Make sure when you build you specify --shm-size (running from the Dockerfile dir)

docker build --shm-size=2g -t centos-oracle:7.3.1611 .

And again (--shm-size) when you run the container, ensure -dti options to keep the CentOS 7 container running after the CMD executes

docker run --shm-size=2g --name oracle-db -d -t -i -p 5022:22 -p 5080:8080 -p 1521:1521 centos-oracle:7.3.1611

Finally you should be able to connect via ssh make sure ssh has started, you can use docker logs -f oracle-db to watch for the ssh output about the ecdsa keys missing. Note: as your building over and over again fixing things, after you accept a ssh cert from your client and you issue a new docker build command you will need to remove the old cert rm: remove regular file ‘/root/.ssh/known_hosts’? yes.

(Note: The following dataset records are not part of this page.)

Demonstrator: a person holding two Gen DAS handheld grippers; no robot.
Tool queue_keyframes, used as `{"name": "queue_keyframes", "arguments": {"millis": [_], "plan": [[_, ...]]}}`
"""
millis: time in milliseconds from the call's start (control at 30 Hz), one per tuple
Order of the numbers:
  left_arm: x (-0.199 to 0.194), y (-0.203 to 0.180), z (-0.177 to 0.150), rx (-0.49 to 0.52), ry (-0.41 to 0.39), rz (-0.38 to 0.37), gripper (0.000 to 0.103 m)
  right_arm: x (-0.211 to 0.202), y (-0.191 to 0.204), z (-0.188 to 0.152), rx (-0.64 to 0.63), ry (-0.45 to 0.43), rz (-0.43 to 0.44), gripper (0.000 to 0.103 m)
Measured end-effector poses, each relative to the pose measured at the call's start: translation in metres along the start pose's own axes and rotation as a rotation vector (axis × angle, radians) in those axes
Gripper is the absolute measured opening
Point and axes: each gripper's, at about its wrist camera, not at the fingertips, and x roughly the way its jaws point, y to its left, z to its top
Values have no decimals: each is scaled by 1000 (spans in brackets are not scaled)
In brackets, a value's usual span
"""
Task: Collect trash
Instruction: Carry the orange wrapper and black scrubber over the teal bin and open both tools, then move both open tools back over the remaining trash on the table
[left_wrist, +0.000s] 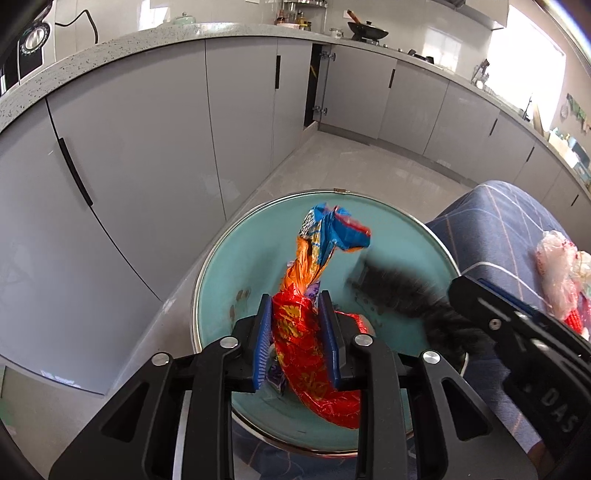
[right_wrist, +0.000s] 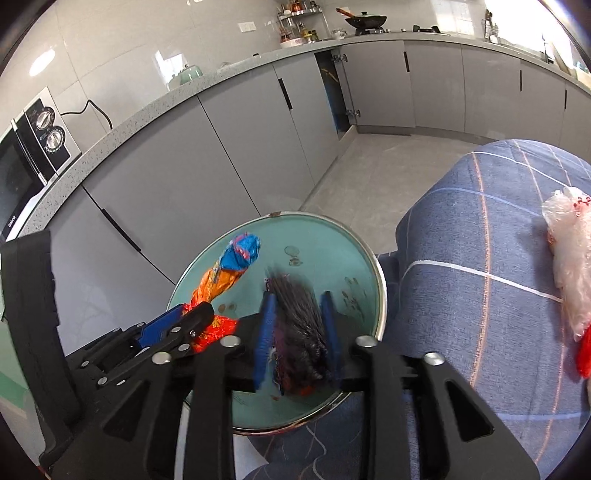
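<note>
My left gripper (left_wrist: 295, 295) is shut on a crumpled red, orange and blue snack wrapper (left_wrist: 312, 266) and holds it above a round teal glass table (left_wrist: 399, 236). The wrapper also shows in the right wrist view (right_wrist: 225, 273), with the left gripper (right_wrist: 192, 314) beside it. My right gripper (right_wrist: 297, 295) is shut on a dark wrapper (right_wrist: 297, 317), blurred in both views, over the same table (right_wrist: 328, 240). In the left wrist view the right gripper's tips are lost in the blur of the dark wrapper (left_wrist: 402, 291).
A blue checked sofa (right_wrist: 480, 258) stands right of the table, with a clear plastic bag (right_wrist: 570, 258) of red and white stuff on it. Grey kitchen cabinets (left_wrist: 147, 147) run along the left and back. One cabinet door (right_wrist: 332, 96) stands ajar. A microwave (right_wrist: 26, 155) sits on the counter.
</note>
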Motion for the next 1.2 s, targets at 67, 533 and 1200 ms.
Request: {"name": "queue_keyframes", "arguments": {"millis": [67, 533, 1200], "plan": [[-2, 2, -1, 0, -8, 8, 36, -7, -2, -1, 0, -16, -2, 30], [-36, 4, -8, -8, -70, 33, 68, -66, -24, -4, 70, -153, -54, 48], [-101, -97, -25, 192, -155, -167, 71, -185, -146, -43, 300, -306, -352, 51]]}}
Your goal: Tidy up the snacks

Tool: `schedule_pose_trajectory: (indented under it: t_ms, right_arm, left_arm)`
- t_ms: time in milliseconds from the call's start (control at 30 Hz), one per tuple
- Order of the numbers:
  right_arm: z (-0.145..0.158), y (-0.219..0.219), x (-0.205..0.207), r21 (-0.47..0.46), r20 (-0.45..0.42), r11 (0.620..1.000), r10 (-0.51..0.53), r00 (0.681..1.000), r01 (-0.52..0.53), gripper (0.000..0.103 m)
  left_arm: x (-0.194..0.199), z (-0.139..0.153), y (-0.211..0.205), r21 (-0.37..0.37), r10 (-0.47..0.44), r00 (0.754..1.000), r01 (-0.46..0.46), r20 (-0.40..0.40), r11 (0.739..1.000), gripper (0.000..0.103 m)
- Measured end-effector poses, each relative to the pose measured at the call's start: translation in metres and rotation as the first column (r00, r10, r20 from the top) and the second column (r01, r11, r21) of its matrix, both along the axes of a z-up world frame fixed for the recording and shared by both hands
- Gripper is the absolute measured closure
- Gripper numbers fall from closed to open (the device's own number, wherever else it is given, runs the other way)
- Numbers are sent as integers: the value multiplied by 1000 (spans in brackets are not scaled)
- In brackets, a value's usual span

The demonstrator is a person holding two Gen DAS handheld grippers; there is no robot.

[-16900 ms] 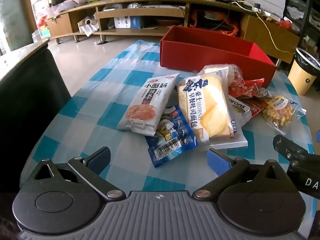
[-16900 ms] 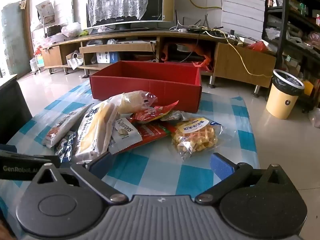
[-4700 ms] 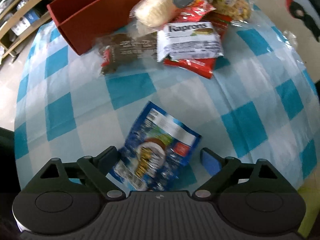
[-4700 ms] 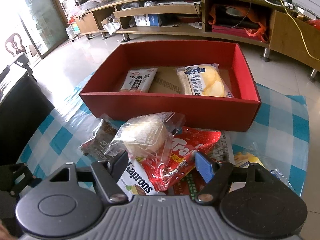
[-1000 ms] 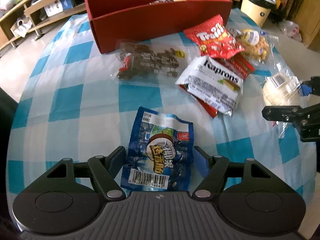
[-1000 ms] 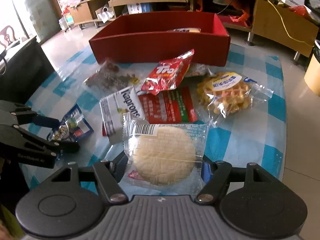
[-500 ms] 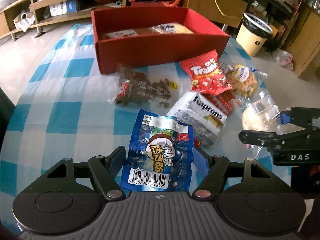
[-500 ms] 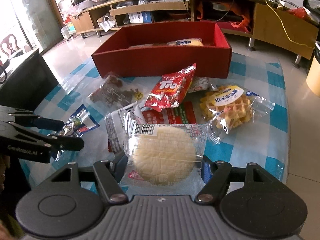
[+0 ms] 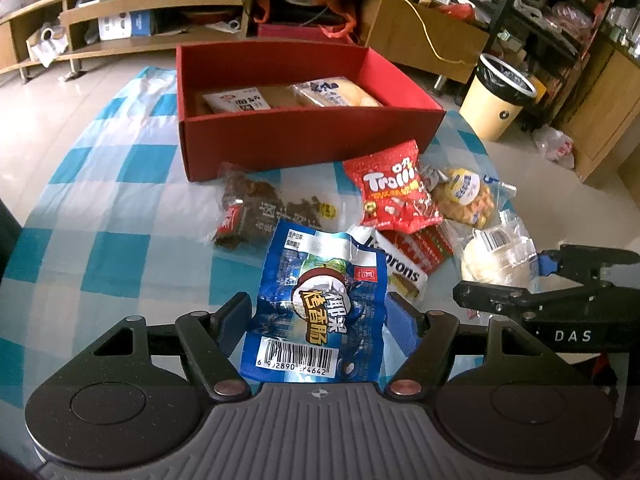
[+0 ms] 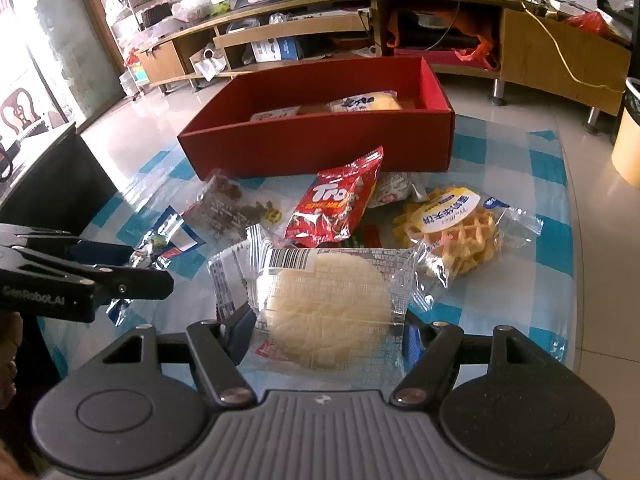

The password is set in the Dockerfile to admin

ssh -p 5022 root@127.0.0.1
...
root@127.0.0.1's password: 
Authenticated to 127.0.0.1 ([127.0.0.1]:5022).

Once ssh is established you can now execute sqlplus, login as system:welcome1

[root@390856ad3b30 ~]# sqlplus

SQL*Plus: Release 11.2.0.2.0 Production on Mon May 1 17:22:55 2017

Copyright (c) 1982, 2011, Oracle.  All rights reserved.

Enter user-name: system
Enter password: 

Connected to:
Oracle Database 11g Express Edition Release 11.2.0.2.0 - 64bit Production

SQL> select * from v$version;

BANNER
--------------------------------------------------------------------------------
Oracle Database 11g Express Edition Release 11.2.0.2.0 - 64bit Production
PL/SQL Release 11.2.0.2.0 - Production
CORE    11.2.0.2.0      Production
TNS for Linux: Version 11.2.0.2.0 - Production
NLSRTL Version 11.2.0.2.0 - Production

If anyone can come up with a solution to the selinux policy stopping the configuration process with oracle-xe it would be awesome to finally have that resolved.